» **Your task**
Only one stretch of the data below should be repeated: the lines from the line containing "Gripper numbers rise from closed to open" through the line containing "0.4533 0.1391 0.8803", inclusive, exactly as they are.

» **Excerpted records**

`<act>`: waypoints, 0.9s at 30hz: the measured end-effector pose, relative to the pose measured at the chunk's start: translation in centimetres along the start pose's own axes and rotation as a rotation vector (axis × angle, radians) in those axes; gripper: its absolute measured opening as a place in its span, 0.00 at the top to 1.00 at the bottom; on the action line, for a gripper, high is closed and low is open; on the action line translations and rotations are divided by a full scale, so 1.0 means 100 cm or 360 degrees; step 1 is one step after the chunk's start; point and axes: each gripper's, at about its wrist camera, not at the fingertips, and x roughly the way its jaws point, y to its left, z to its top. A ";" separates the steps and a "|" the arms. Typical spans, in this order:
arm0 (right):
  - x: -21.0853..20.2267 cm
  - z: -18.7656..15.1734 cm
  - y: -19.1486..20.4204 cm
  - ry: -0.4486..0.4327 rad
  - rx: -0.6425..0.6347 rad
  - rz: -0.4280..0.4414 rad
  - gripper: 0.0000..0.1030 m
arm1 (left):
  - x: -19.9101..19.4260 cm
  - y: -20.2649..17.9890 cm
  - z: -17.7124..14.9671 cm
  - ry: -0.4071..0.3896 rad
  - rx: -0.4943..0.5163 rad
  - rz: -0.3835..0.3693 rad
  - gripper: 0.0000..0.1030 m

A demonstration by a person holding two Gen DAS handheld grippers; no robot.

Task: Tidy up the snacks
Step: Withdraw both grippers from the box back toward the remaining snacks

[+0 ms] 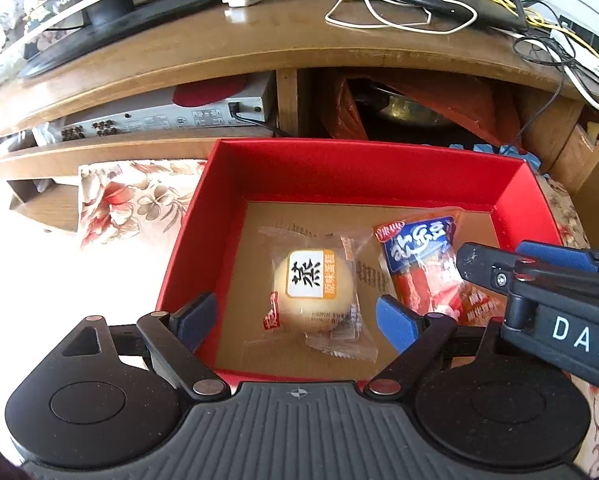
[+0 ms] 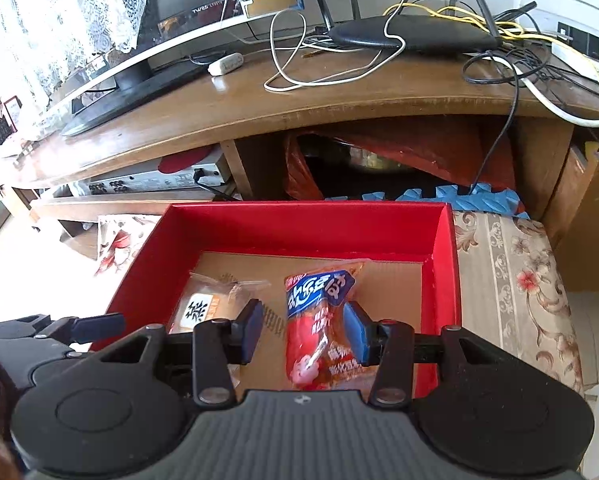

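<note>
Both grippers tilt steeply down over the red box (image 1: 379, 168). The left gripper (image 1: 295, 320) has its jaws wide apart, holding nothing; the wrapped steamed cake (image 1: 313, 292) lies on the box floor between and just ahead of them. The right gripper (image 2: 304, 330) has narrow jaws that seem to straddle the red sausage packet (image 2: 319, 320); whether they grip it is unclear. The wooden TV stand (image 2: 299, 96) rises beyond.

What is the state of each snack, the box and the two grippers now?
Red box: open, no lid on it.
Steamed cake: sealed, lying in the box.
Red sausage pack: sealed, lying in the box.
Left gripper: open, empty.
Right gripper: jaws narrow, gripping nothing.
</note>
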 end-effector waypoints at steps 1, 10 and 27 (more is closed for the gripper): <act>-0.002 -0.002 0.000 -0.0004 0.0002 0.0001 0.59 | -0.003 0.000 -0.001 -0.0006 0.0003 -0.0003 0.12; -0.026 -0.023 -0.004 0.0009 0.0030 -0.0021 0.59 | -0.019 0.004 -0.019 -0.0006 0.0014 -0.0030 0.12; -0.062 -0.069 -0.024 0.0085 0.0112 -0.0078 0.58 | -0.046 -0.012 -0.064 0.0055 0.0083 -0.0194 0.11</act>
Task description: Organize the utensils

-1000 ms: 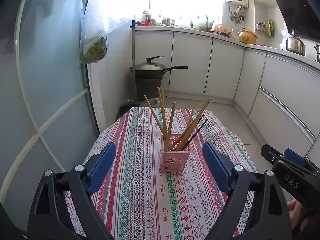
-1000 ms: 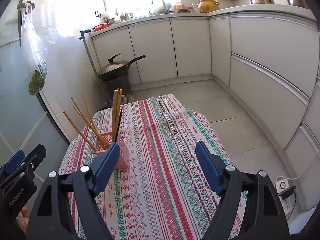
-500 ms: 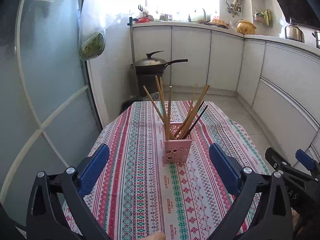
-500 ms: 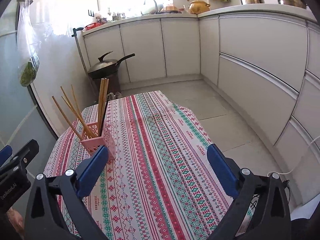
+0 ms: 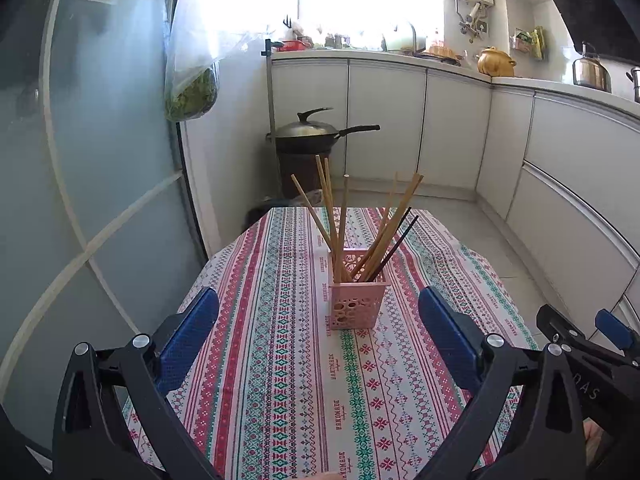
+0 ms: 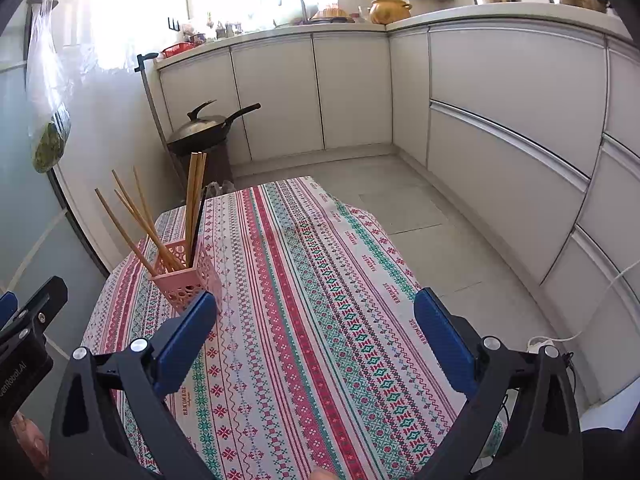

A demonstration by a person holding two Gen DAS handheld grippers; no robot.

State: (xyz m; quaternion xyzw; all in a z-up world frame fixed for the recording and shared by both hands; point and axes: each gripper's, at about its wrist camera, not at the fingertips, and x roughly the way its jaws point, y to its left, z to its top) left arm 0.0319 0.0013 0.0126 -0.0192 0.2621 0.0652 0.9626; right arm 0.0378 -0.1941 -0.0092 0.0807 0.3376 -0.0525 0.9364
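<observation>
Standing near the table's [image 5: 248,380] left edge, a holder [image 5: 356,300] is keeping chopsticks [image 5: 340,224]; both grippers [image 5: 318,334] [image 6: 316,332] are gaping wide, empty.

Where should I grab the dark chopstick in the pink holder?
Grip the dark chopstick on its upper shaft, coming from the right in the left wrist view: it leans right, outermost and clear of the wooden chopsticks. Its lower end is buried in the pink holder.

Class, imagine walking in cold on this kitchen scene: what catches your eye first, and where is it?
First, the pink perforated plastic holder bristling with wooden chopsticks, upright mid-table on the red-and-green patterned tablecloth. Next, the blue-padded left gripper and right gripper, both wide open and empty. Behind the table, a lidded black wok stands on a dark stand.
</observation>
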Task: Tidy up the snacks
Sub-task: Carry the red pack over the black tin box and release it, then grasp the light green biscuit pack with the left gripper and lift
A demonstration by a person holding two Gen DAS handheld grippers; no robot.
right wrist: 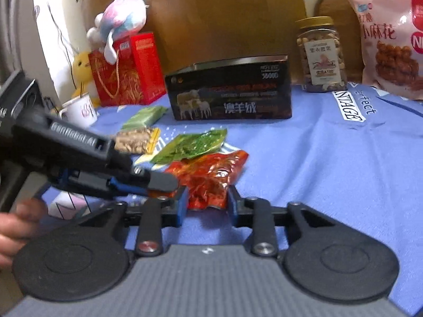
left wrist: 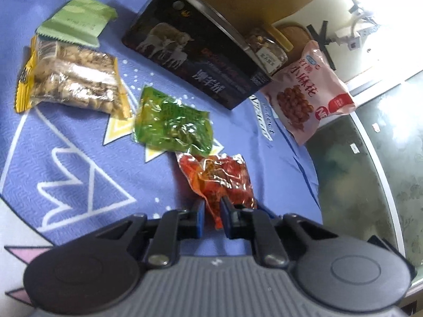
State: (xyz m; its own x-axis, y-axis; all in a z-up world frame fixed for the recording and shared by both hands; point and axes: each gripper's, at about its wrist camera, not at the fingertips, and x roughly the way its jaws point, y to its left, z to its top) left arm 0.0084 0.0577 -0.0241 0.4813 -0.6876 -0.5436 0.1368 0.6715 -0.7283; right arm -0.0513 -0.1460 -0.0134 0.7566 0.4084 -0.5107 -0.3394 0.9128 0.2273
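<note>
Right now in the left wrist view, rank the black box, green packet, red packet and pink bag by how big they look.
1. black box
2. pink bag
3. green packet and red packet: alike, and the red lies nearer the camera, so unranked.

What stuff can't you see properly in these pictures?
- Pink bag: the right wrist view's right edge cuts it off.
- Jar: in the left wrist view the black box hides most of it.
- Red packet: in the right wrist view the left gripper covers its near corner.
- Green wrapper: print too blurred to read in the left wrist view.
- Hand: blurred, cut off by the left edge, right wrist view.
</note>
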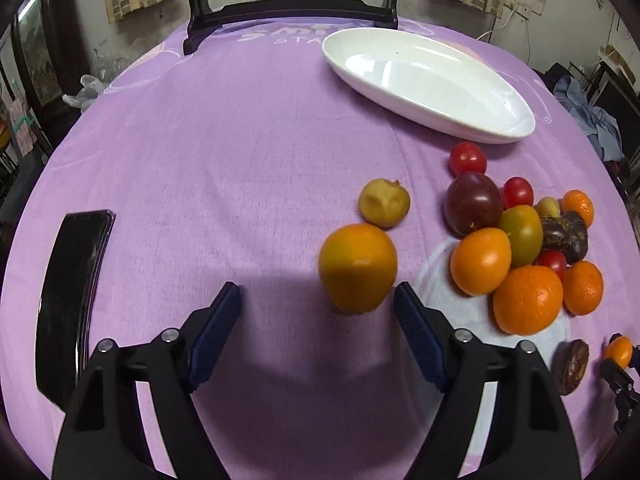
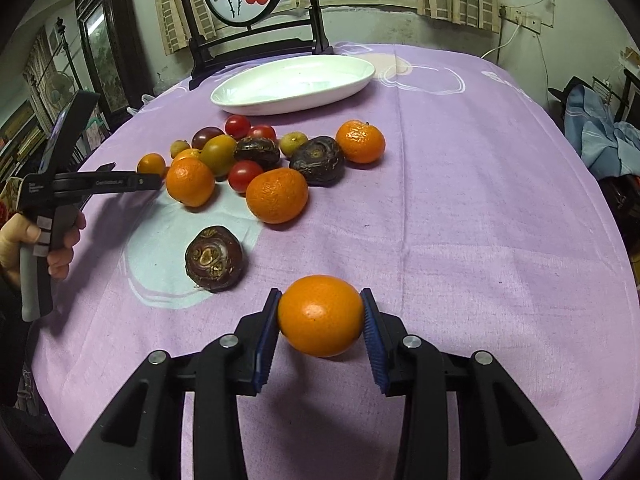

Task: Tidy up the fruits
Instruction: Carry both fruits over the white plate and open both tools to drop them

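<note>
My left gripper is open over the purple tablecloth. A yellow-orange fruit lies between its blue pads, close to the right one, and neither pad presses on it. A wrinkled yellow fruit lies just beyond it. My right gripper is shut on an orange, held a little above the cloth. A pile of oranges, cherry tomatoes and dark fruits lies on the cloth in front of the white oval dish, which has nothing in it. One dark brown fruit lies apart, nearer to me.
A black phone lies on the cloth left of my left gripper. A dark wooden chair back stands behind the table. A hand holds the left gripper's handle. Blue cloth is piled beyond the table's right edge.
</note>
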A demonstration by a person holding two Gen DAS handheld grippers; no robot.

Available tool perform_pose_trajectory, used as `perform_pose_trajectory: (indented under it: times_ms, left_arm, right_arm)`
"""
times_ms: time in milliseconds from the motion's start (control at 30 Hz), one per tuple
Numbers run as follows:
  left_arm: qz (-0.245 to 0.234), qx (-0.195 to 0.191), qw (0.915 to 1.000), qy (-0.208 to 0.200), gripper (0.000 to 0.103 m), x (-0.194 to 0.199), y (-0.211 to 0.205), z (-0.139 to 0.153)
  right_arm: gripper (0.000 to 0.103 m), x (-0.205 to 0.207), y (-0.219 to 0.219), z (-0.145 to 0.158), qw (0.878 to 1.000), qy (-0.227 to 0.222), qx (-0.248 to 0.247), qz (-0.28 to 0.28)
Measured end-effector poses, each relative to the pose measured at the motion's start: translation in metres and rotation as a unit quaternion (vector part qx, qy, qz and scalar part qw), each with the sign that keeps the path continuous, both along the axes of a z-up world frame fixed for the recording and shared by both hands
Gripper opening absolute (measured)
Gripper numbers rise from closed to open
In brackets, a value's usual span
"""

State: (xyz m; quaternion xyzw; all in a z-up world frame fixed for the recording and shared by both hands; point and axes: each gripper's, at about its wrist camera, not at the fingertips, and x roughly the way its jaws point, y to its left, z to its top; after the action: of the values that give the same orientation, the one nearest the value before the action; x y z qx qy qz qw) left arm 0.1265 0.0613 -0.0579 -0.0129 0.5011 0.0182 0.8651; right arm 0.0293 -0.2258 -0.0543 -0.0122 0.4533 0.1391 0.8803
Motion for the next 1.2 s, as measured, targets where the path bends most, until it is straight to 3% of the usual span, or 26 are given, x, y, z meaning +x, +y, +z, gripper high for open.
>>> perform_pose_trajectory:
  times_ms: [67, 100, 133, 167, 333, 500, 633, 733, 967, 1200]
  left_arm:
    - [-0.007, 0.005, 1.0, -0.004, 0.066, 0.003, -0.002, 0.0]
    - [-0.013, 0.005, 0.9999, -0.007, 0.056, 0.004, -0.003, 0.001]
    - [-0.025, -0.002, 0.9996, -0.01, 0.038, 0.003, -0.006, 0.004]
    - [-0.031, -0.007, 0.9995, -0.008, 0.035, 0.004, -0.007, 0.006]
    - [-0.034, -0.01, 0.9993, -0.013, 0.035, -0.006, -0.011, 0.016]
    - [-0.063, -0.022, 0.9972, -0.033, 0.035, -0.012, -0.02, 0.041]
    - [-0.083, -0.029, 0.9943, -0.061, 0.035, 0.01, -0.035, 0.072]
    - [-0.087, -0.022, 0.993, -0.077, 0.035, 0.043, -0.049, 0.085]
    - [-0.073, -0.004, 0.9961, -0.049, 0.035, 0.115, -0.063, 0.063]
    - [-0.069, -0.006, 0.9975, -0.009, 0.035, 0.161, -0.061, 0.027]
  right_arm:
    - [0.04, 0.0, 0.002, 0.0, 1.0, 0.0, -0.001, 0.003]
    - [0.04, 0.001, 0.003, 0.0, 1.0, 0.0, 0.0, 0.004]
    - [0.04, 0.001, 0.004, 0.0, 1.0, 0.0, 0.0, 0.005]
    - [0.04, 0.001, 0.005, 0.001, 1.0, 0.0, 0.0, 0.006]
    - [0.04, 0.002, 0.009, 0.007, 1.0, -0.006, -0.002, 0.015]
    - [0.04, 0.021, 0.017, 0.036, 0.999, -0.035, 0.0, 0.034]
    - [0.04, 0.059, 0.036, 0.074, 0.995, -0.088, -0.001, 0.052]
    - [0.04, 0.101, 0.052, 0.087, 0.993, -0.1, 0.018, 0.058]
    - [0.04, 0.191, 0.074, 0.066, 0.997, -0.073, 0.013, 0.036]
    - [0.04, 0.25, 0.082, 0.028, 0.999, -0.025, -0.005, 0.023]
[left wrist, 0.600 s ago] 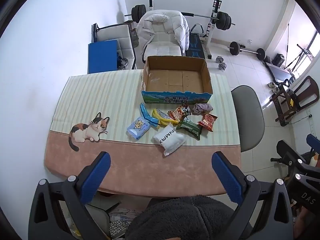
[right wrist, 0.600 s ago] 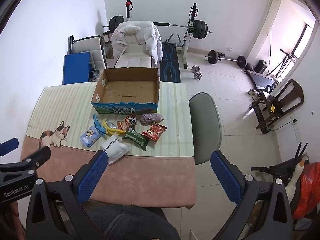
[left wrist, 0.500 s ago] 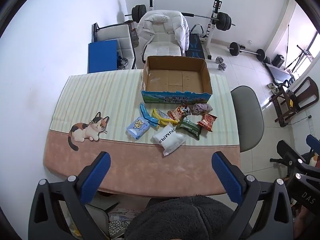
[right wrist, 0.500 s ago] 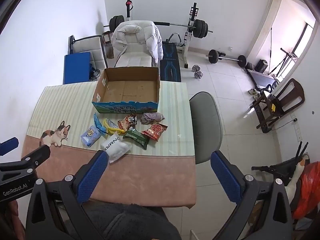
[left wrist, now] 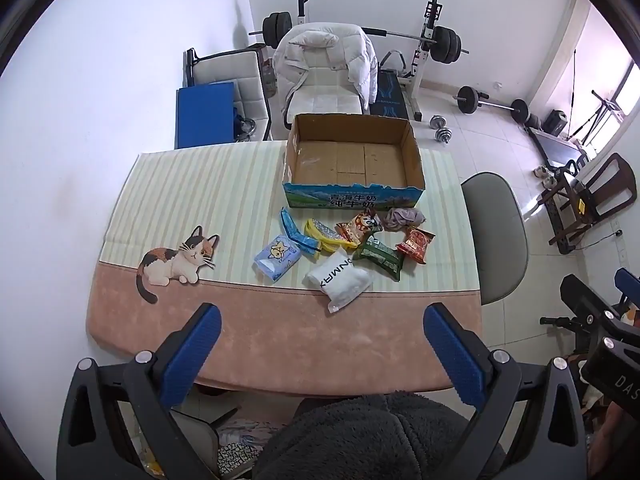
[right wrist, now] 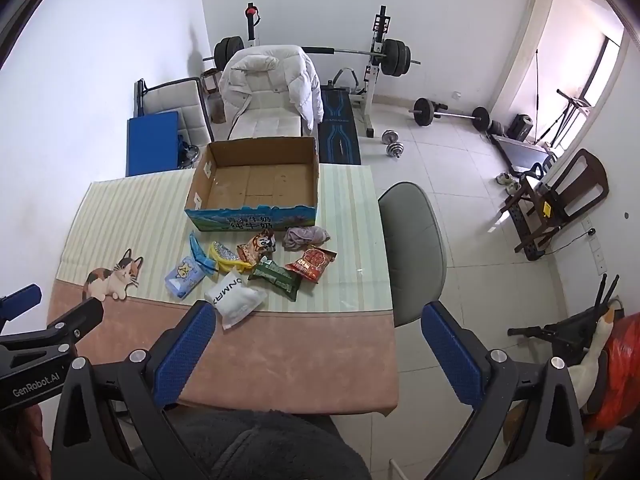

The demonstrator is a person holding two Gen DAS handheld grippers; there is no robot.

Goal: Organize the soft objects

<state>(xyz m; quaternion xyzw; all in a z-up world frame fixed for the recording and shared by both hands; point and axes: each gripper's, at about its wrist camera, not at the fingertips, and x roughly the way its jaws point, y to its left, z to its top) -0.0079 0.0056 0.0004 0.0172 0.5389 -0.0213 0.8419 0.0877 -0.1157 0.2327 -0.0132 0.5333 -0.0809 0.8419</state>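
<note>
An open, empty cardboard box (left wrist: 352, 160) stands at the table's far side; it also shows in the right wrist view (right wrist: 256, 178). In front of it lie several soft packets: a white pouch (left wrist: 338, 278), a light blue tissue pack (left wrist: 277, 257), a green packet (left wrist: 378, 255), a red packet (left wrist: 415, 243), an orange snack bag (left wrist: 357, 227), a yellow packet (left wrist: 326, 235) and a crumpled grey cloth (left wrist: 402, 218). My left gripper (left wrist: 320, 344) is open and empty, high above the table's near edge. My right gripper (right wrist: 316, 340) is open and empty, also held high.
The table (left wrist: 256, 336) has a striped cloth with a cat picture (left wrist: 176, 258). A grey chair (left wrist: 494, 236) stands at its right side. A white chair with a jacket (left wrist: 326, 68), a blue pad (left wrist: 204, 116) and weight equipment (left wrist: 436, 40) lie beyond.
Both views have shifted only slightly. The objects on the table have not moved and both grippers stay open.
</note>
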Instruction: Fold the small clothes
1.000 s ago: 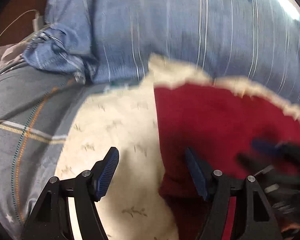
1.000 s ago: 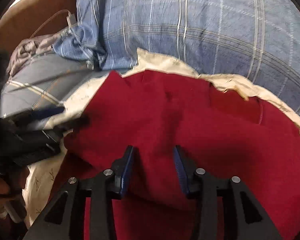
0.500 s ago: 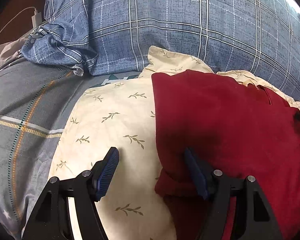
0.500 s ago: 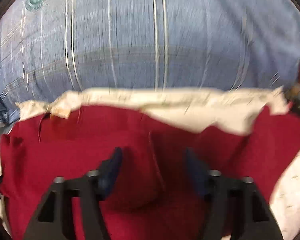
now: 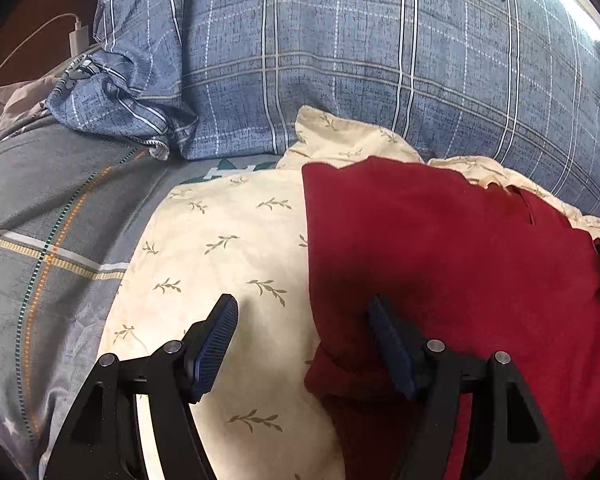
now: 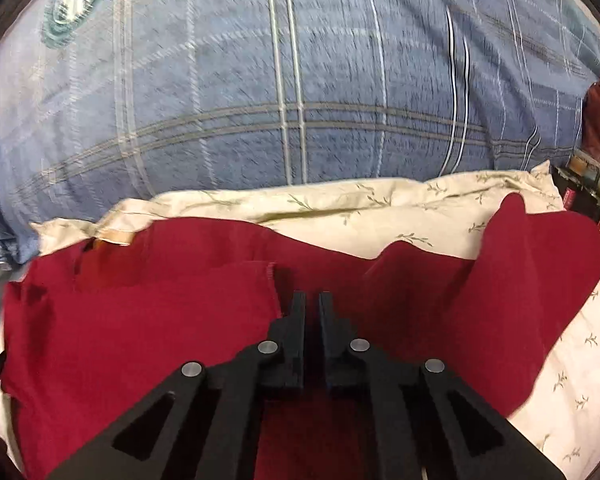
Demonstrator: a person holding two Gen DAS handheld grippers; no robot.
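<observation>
Left gripper (image 5: 304, 344) hangs spread over the red cloth (image 5: 440, 248) edge on the pillow (image 5: 220, 240). Right gripper (image 6: 311, 312) is nearly closed, seemingly pinching cloth.

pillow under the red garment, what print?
Cream pillow with small olive-green leaf sprigs; clearest in the left wrist view, beside the red garment.

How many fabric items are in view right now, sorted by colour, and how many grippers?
Red: 1, the red garment.
Cream with leaf print: 1, the cream pillow under it.
Blue plaid: 1, the blue plaid pillow behind.
Grey plaid: 1, the grey plaid sheet.
Grippers: 2, the left gripper and the right gripper.
Total: 4 fabric items, 2 grippers.
</observation>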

» **Result for this exercise**
Gripper numbers rise from closed to open
In brackets, a value's usual span
"""

State: (xyz m; quaternion xyzw; all in a z-up world frame fixed for the recording and shared by both hands; point and axes: each gripper's, at about its wrist camera, not at the fingertips, and x roughly the way its jaws point, y to its left, z to its top; after the action: of the values that give the same orientation, the one nearest the value before the action; x y z qx qy qz qw) left arm 0.1265 0.0613 -0.0579 -0.0129 0.5011 0.0182 0.8651; right arm 0.0293 -0.2258 -0.0543 -0.0122 0.4533 0.1391 0.8803

No further output is required.